Contemporary arts’ role in the education system

Artist Deborah Curtis discusses contemporary arts’ role in the education system with

Image Credit: Richard Hubert Smith

Image Credit: Richard Hubert Smith

Earlier this month the coalition government announced devastating cuts to funding in both the education and culture sectors. With the onset of these cuts, I caught up with artist Deborah Curtis to discuss her organisation, the House of Fairy Tales and why she believes contemporary visual art has the potential to transform the way children learn about the modern world.

Set up as a joint project between Deborah and partner artist Gavin Turk, ‘The House of Fairy Tales’ is a “child-centred artist led” organisation specialising in educational events and workshops, all of which take an unconventional and narrative approach to learning.

“I have been working on ideas to do with children and education since my eldest son was born. Before this project I was working with another registered charity looking to build a creative centre for families in East London,” explains Deborah. “‘The House of Fairytales’ evolved out of a something Gavin and I set up separately from our professional interests and it re-awoke the mission I was on before.”

It is the educational nature of the narratives in ‘Fairytales’ which gives the project its name. “Fairytales are endemic; I was listening on the radio to how in British culture there are more ghost stories and fairytales than in any other. It’s surprising given how we are known for our scepticism.”

But far from dictating the direction of the project, traditional fairytales are just a spring board for Deborah and her team from which to think about stories as a form of education, or rather the importance of stories to the learning process.

“Really the project is more about the narrative nature of learning than fairytales themselves, but they’re a platform for making things transformative and magical,” says Deborah. “They give us liberty to take young people on a leap of imagination even with a non-fiction project.”

“I have always been interested in a narrative approach to learning which links children into visual culture and thinking around the subject – something contemporary art does really well. Artists commonly go on a journey of discovery throughout a project, which takes them through different media and processes,” comments Deborah. She relates the experience of the artist to that of the child playing make believe. “‘The House of Fairytales’ is a non-institutional learning experience.”

Although the project is described as ‘child-centred’, the workshops and events are open to and benefit all ages, enjoying success amongst children and adults.

“Naturally, we believe in it being an all age thing. We set up to do something high quality. Everything in our programmes from signage right down to the materials is carefully thought through. On the whole, children’s things tend to be low grade – primary colours and wax crayons – so we aim to give them something that has the articulacy of the adult world.”

Likewise, Deborah explains how adults find the project’s ethos refreshing, describing how their events provide escape from increasingly cynical ‘adult culture’. “We get a cross range of ages interacting with us. The place we set up at Glastonbury was the other side of the valley to the children’s area, and so we got lots of young people stopping by and saying, “it’s so cool here”.

We work with lots of artists and visual performers, and what they love about ­working with us is the child centred space. It’s a kind of nest where irony is only to amuse the performers, not to appeal to adults, and it has a resonance with the adults in the audience.
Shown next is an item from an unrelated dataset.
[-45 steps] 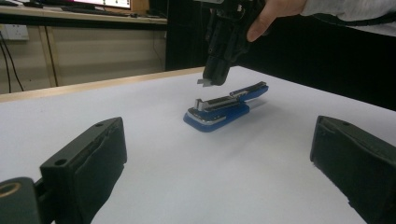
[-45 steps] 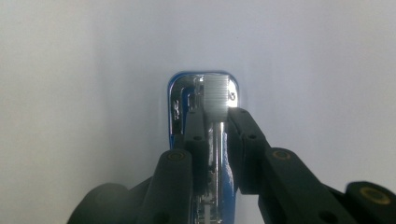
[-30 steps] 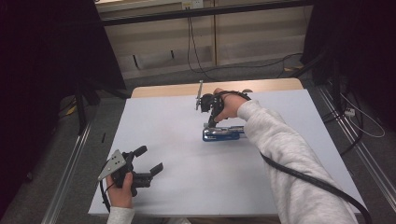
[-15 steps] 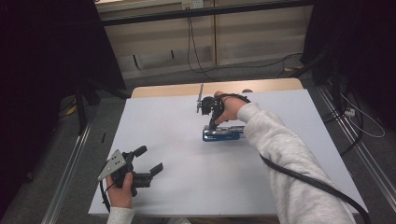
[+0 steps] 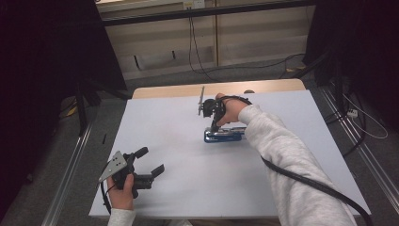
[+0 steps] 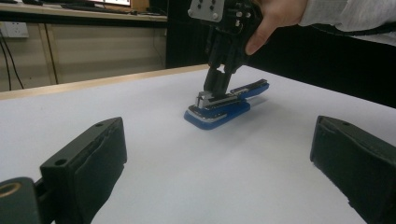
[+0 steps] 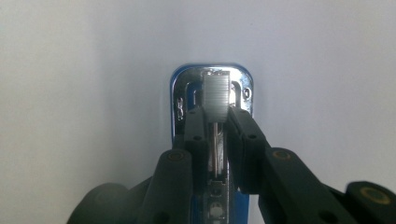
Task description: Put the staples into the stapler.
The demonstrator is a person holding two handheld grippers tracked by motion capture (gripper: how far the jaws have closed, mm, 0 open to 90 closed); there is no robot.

So much adult culture is ironic and cynical these days, particularly in the art world.”

The team are always looking for ways in which to interact with the wider community. “The project is a bridge between artists and creative people, and education,” says Deborah.

“We just did this project about waterwheels at the Thames festival. To all intents and purposes, it was a non-fiction subject about engineering and ecology, but within that there were magical narratives going on with people in costume which brought the subject to life, and helps encourage this idea of being in a parallel universe.”

“At the moment, we are working on a major project with artist Daniel Lobb, who builds worlds within vehicles. He created a double height caravan we have been touring with. Inside it is a staircase, an old fireplace and even a chandelier – it’s like walking into a stately home. Daniel plans to create a small fragment of Venice on the back of a caravan chassis, which will start life in Venice, appear at the Venice biennale and tour back through Europe and the UK. The subject matter will be ecology, climate change and world trade.”

‘The House of Fairytales’ project is funded solely by Deborah and Gavin, who collect what revenue they can from big events. So how does Deborah feel about the cuts being made to public arts funding?

“In many ways the current climate is an interesting one for creative projects as well as being a difficult one. It makes you more focused on project sustainability. It’s nice if you can get subsidised but it doesn’t always make for the best.”